Once I was sitting up the next step was standing, which was more of the same except with the added fun of guessing whether my legs would hold up under my weight. They didn’t on the first two tries but the third time worked it’s usual magic and I managed to totter to the back of the ambulance and let myself down to the pavement.
The EMTs had parked about a block from the school, well beyond the point where the pavement had been ruined. There was a swarm of official looking vehicles scattered around, along with reporters, photographers, cameramen and members of the general public standing in an unruly fashion just beyond the police cordon. I couldn’t see anyone I recognized but I could hear Herrera’s voice around the front of the vehicle.
As I shuffled around the side of the vehicle I realized I wasn’t wearing shoes. That was a mixed bag. Shoes are generally uncomfortable cesspools of deadly fungus, but I was too tired to pick my feet all the way up off the ground and the asphalt was prickly. Herrera was talking to a man who looked like an EMT but as soon as she spotted me coming along the side of the vehicle she broke off and turned to face me.
“Where are my shoes?” I demanded before she could say anything.
“They got stuck in the pavement when you melted it back into tar.” Herrera turned and waved back down the road towards the school building, where the blacktop rippled like a pond in a light wind. “Looks like they ripped right off your feet. Mossman thinks that’s why you were grounded enough to get struck by lighting.”
“I’d bet you twenty bucks that’s got nothing to do with it,” I snapped. “Where’s the Enchanter?”
“In custody. Voorman showed up with a couple of cold spikes on loan from somewhere to keep him from causing trouble until a properly cooled and insulated holding facility could be made available.” She waved back in the general direction of the school building. “Most of the rest of our people are scouring the building. We’ve already found a lot of surveillance equipment that we didn’t place there.”
“I’ll bet.” I sucked in a deep breath and asked, “Where’s Mona?”
A flicker of grief passed over Herrera’s face. Barely noticeable on most people. For her, a dangerous crack in the walls of professional calm and control she projected. “She’s dead, Helix. They couldn’t revive her.”
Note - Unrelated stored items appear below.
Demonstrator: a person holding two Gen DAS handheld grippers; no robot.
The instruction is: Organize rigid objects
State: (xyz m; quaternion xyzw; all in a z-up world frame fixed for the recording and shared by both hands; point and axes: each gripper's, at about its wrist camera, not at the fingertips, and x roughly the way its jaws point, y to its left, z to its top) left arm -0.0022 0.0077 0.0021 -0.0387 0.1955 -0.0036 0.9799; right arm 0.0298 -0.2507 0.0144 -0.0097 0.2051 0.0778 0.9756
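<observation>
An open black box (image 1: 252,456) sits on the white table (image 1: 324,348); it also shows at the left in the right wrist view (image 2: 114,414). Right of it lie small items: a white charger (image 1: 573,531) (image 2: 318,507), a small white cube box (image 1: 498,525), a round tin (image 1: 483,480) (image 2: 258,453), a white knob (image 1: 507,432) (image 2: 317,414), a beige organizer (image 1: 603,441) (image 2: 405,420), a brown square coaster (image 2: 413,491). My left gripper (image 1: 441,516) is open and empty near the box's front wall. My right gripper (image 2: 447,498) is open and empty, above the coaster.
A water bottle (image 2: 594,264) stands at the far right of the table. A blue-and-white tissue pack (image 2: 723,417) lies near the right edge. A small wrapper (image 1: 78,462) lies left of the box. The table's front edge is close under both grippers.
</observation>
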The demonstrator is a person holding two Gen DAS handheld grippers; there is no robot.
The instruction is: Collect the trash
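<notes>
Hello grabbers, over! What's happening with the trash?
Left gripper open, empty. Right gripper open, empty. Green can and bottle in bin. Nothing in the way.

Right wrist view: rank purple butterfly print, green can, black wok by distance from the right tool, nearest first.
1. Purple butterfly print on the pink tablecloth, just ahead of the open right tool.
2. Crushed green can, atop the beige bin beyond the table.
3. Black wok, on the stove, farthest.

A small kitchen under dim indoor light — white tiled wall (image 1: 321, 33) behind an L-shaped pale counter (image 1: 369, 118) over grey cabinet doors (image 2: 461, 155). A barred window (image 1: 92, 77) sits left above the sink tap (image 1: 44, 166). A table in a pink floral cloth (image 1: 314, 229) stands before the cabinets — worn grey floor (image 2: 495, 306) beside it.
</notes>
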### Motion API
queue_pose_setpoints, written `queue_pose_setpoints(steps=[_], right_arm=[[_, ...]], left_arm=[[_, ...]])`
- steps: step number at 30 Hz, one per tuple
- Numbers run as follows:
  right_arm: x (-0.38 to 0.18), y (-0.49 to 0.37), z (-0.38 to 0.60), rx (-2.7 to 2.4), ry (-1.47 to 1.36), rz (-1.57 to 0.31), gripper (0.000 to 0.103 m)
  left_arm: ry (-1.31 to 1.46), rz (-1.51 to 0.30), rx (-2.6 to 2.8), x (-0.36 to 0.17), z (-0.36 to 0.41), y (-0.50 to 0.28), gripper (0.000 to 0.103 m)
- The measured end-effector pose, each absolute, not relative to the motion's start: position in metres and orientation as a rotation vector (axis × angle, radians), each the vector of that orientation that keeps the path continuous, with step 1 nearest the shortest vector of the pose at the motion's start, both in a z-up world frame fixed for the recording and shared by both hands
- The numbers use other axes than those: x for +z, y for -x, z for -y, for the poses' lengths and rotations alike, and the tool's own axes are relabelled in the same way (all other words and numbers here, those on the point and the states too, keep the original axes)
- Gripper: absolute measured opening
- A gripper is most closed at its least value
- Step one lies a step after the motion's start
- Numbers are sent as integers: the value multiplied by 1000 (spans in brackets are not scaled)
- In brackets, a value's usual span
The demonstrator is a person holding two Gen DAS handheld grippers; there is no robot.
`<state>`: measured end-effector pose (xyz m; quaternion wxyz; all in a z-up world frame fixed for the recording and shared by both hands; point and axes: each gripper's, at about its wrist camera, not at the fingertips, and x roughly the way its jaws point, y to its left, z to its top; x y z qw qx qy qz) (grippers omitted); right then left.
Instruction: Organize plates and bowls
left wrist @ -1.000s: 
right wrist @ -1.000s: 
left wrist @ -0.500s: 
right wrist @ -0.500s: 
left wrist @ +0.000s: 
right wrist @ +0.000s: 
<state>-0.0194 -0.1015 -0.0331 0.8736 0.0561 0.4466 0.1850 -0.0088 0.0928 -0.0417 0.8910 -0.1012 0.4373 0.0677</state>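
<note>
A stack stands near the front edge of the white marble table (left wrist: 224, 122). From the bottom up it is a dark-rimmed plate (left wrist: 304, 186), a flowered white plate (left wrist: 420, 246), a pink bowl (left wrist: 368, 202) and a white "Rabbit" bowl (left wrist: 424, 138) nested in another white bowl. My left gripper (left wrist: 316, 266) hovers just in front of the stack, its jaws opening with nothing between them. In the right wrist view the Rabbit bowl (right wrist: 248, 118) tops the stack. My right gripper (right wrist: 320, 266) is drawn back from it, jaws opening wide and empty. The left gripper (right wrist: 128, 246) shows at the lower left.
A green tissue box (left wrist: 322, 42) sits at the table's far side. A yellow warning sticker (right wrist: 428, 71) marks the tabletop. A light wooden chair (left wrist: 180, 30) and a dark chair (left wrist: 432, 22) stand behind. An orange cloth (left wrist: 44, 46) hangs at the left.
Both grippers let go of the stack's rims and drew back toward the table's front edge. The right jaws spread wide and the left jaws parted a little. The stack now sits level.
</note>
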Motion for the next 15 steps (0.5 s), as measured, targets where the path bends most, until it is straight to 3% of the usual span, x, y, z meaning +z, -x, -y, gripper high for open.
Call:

I slammed my fist on the side of the ambulance once. Some part of that made my legs buckle and I wound up sitting on the ground, leaning against the side of the vehicle. The Herrera and the EMT clustered around, peering down with concern. “Sir, you’ve taken quite a beating tonight,” the EMT said. “You need to take it easy. We’d like to keep you overnight for observation.”
“We were just about to send you off when you woke up,” Herrera added.
“That’s okay,” I said. “I know the magic words.” They exchanged a mystified glance. “I refuse treatment.”
She made an exasperated noise and shook her head. “Helix, you can play a macho man if you want but as your supervisor I can take you off this case until you’re cleared by a doctor. If they want to keep you overnight, they’re going to do it one way or another.”
“Herrera, you don’t need me to tell you how big of a mess this is. Just look at the street down there,” I tilted my head back towards the school, “and you’ll know. An up and coming agent like you can’t afford to be taking half measures right now, you need every hand you can get on this.”
She broke eye contact for just a second, a quick flick of the eyes down and to the side, but it was enough to warn me. “Then maybe we’ll have to take it slow on this one, Helix. There’s enough gone wrong here today, I’m not going to have you running around a major incident scene with a burn mark the size of a dinner plate in the back of your jacket. It’s not just the doctor’s orders, it’ll draw too much attention.”
That wasn’t the response I’d been expecting. An ambitious young talent overseer doesn’t sideline their star player unless a case is really moving slow. Whether things are falling in place or degenerating into a mess, we’re kept in the game. Usually, it takes interference from above or life threatening injuries to keep us off a case we’ve been assigned. Teresa Herrera was the epitome of an ambitious young talent overseer, to the point where I was considering having her picture put into the Project handbook’s entry on the subject.
She was spooked. Scared, even, and probably coping with a lot grief on top of it. Mona hadn’t been on her team, she was still a part of Sanders’ team. But as dangerous as the job is, you never expect to loose someone. I didn’t know if Herrera was just shaken by a death on the job or if she was afraid of letting me hare off and get hurt, shorting her a team member and making her look bad. Most likely it was a combination of the two. But whatever it was, she was making the wrong call. I waved a hand up at the EMT. “You. We’re about to discuss some classified stuff. Come back in about fifteen minutes and we’ll let you know what you’re doing.”
The EMT snorted. “Look, I know you’re from Wizard Central and all, but you’re still mortal. Don’t get a big head, listen to your boss.”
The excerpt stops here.